The decision by pharmaceutical companies to withdraw their patent suit in South Africa removed an important obstacle to access to antiretroviral treatment of HIV/AIDS in the developing world. Drug copiers, such as Cipla Ltd. of India, have offered to provide a three-drug combination for about $350 instead of the $10,000 to $15,000 paid in the United States for one year's treatment at patent-protected prices. Even at Cipla's price, however, treatment of HIV/AIDS raises serious questions of feasibility for very poor countries.
But treatment of people with HIV/AIDS is not only the compassionate solution, it is also cost-effective. The cost of not treating AIDS includes the burden of opportunistic infections in, and early death of, 25-35 percent of the work force in the next decade. The additional impact on the economy and society of a generation of 6-year-olds raised by 11-year-olds cannot be adequately addressed in macroeconomic models of the cost of HIV/AIDS. Access to treatment is a necessity for Africa.
What might be overlooked, however, as life-sustaining drugs become available, is the fact that prevention is still by far the more compassionate and more cost-effective answer. Prevention does not replace treatment, but it does reduce the number of people whose lives will depend on expensive drugs with significant side effects. The key to a good prevention program is understanding the dynamics of disease transmission. But most prevention programs have been extremely narrow in scope. International AIDS policy derives from an erroneous preconception that the high rate of HIV transmission in Africa is primarily an issue of sexual behavior that can be addressed by behavior modification. That policy has met with some success in the United States and other rich countries. In Africa and in similarly impoverished populations, however, biological factors that result from poverty play a determining role in the high rates of HIV transmission. Failure to recognize those biological factors and to integrate them into a model of transmission for poor populations has led to prevention strategies that have failed and to the perpetuation of racial stereotypes.
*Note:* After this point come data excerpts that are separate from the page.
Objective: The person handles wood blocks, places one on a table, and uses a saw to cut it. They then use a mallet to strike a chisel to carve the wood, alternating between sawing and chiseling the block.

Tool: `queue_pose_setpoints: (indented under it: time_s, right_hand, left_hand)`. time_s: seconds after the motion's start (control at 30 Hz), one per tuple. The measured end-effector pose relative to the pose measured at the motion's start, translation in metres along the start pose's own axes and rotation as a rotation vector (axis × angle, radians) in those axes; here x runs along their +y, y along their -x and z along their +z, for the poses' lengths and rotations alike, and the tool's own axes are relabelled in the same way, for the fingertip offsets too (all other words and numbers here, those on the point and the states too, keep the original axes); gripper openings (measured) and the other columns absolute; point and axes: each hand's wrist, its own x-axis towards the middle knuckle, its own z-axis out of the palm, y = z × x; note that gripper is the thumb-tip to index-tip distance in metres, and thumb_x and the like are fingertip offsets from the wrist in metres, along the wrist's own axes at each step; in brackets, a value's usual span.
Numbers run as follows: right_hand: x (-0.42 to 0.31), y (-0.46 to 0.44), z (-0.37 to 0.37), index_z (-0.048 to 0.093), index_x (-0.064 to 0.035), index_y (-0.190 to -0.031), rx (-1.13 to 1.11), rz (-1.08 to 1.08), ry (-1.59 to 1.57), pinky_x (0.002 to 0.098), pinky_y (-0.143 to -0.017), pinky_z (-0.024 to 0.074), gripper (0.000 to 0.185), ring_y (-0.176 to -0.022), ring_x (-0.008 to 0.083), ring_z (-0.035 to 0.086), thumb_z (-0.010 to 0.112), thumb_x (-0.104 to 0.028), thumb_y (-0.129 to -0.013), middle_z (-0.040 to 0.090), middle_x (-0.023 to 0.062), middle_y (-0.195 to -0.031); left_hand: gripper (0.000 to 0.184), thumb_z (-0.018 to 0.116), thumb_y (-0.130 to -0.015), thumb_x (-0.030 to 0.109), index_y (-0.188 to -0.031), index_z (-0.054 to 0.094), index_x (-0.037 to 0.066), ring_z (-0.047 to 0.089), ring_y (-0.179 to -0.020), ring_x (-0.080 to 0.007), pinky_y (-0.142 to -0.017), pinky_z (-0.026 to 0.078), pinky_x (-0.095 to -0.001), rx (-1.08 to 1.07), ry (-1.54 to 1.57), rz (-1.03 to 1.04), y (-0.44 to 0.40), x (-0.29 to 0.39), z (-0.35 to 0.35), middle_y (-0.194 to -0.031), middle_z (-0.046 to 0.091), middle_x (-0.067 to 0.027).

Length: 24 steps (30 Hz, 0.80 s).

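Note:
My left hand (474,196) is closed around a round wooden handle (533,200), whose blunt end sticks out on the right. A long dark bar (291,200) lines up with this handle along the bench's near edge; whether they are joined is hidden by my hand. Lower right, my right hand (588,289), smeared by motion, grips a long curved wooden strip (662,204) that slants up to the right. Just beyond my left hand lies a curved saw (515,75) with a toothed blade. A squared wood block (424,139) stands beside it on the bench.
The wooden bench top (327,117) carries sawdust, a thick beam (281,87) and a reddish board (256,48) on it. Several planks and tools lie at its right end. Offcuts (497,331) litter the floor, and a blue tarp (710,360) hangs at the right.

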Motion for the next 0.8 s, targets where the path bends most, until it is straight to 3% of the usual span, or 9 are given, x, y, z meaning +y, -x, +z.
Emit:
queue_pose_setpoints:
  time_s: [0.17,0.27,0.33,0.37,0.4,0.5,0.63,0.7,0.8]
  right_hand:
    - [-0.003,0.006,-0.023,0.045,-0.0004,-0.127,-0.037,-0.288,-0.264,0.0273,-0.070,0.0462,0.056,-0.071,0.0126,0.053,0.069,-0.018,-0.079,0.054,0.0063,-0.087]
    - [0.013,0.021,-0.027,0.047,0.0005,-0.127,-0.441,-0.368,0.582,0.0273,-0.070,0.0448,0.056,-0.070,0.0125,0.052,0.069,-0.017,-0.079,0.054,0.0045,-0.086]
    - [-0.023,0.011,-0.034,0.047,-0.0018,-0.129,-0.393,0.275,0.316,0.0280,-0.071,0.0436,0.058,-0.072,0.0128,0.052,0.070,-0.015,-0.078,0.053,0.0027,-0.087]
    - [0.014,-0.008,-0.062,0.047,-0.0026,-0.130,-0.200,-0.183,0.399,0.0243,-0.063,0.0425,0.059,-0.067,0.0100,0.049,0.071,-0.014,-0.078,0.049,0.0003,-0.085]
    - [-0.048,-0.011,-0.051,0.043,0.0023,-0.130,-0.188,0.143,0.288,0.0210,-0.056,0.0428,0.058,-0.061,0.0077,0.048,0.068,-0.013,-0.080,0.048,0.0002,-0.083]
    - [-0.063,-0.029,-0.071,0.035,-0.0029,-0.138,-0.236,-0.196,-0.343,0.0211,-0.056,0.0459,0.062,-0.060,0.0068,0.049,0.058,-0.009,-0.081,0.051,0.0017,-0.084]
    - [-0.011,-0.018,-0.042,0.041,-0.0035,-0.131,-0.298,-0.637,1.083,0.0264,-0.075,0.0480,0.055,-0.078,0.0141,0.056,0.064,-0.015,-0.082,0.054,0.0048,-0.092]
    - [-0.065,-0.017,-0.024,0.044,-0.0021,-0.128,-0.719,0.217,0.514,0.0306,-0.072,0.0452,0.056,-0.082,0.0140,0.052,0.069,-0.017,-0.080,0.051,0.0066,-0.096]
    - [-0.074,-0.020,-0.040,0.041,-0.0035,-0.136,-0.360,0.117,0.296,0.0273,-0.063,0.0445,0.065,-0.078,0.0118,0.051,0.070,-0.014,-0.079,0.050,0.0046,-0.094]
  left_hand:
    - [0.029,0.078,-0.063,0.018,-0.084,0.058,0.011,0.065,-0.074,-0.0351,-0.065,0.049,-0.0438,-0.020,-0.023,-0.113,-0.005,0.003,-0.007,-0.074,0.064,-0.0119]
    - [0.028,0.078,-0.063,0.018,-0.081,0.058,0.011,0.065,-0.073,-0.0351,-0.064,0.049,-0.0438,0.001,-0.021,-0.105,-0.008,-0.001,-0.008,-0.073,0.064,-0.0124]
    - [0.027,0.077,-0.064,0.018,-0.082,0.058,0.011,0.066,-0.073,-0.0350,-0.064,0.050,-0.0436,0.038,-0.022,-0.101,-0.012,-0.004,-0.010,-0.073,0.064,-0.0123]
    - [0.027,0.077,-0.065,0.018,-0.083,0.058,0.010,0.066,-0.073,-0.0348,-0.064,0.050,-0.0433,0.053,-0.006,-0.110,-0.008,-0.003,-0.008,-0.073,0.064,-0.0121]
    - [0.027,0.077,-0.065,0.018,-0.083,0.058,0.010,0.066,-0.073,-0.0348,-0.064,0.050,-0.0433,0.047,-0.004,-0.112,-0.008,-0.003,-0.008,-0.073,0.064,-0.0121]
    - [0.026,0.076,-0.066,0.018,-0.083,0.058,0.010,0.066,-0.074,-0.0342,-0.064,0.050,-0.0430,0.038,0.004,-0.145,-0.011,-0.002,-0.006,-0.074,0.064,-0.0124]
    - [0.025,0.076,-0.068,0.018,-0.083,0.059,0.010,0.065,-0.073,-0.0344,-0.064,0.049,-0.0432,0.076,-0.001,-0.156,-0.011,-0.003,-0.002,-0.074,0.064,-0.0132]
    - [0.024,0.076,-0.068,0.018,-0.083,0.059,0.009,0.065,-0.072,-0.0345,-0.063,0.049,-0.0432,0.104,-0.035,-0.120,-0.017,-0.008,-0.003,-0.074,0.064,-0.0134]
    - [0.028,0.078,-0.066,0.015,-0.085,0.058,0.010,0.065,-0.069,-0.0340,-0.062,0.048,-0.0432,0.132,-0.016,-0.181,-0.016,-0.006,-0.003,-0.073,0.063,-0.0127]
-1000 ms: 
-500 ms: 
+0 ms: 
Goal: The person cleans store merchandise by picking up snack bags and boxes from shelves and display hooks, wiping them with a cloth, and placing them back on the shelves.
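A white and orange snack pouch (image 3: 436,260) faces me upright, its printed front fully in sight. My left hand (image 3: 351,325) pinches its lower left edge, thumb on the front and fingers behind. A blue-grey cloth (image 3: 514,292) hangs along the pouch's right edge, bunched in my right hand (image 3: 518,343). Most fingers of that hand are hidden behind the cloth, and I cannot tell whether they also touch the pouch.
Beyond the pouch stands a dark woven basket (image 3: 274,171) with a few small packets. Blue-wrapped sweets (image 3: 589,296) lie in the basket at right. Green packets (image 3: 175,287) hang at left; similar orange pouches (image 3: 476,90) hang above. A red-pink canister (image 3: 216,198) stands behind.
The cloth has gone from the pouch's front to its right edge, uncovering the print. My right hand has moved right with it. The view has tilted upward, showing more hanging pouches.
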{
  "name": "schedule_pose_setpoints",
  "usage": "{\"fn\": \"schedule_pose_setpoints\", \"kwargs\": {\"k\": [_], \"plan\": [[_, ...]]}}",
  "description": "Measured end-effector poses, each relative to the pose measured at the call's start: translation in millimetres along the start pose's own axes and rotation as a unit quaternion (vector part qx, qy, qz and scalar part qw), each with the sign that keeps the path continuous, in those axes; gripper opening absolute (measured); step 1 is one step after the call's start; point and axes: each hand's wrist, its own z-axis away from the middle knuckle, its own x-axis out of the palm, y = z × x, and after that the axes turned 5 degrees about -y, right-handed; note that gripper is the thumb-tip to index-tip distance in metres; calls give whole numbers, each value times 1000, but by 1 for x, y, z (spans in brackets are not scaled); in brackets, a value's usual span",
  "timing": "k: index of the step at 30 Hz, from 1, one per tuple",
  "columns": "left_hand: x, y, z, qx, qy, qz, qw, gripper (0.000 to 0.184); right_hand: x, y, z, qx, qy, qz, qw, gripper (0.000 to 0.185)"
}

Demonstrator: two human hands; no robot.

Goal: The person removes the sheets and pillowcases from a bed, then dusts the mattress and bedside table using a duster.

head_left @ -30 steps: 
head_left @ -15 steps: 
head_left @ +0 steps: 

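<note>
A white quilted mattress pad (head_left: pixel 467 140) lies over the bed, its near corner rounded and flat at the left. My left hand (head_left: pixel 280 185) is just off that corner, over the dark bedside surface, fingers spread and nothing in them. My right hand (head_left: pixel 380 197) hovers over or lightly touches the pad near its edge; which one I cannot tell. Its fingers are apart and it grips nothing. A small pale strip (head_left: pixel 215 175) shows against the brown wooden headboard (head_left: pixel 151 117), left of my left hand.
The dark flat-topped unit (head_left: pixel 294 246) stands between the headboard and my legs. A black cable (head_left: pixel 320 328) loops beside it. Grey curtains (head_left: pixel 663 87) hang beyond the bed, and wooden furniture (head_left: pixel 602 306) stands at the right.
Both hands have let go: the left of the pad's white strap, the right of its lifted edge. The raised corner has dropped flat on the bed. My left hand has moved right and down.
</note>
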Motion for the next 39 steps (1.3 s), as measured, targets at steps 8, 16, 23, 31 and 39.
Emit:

Sexual behavior is obviously an important factor in the transmission of sexually transmitted diseases. Education programs have been very successful in Uganda in reducing incidence (new cases) in recent years. But sexual behavior alone cannot explain HIV prevalence as high as 25 percent of the adult population in some African countries and less than 1 percent in the United States. The presumption that high rates of partner change explain the very high rates of HIV is generally not explicit. But it is the implicit assumption behind an AIDS-prevention policy that consists of behavior modification and condom provision, with some recent attention to sexually transmitted diseases (STDs). There has been very little analysis of the myriad factors that influence HIV transmission in a profoundly poor region.
The question is straightforward: How is AIDS different in Africa? Instead of being addressed with mainstream methods of scientific inquiry, the AIDS-in-Africa debate was hijacked in the 1980s by an extreme behavioralist explanation that transformed the question into: How are Africans different? So ingrained in Western thought is the notion of racial difference that the distortion of the question went unnoticed, and the behavioral approach has dominated both research and policy for more than a decade.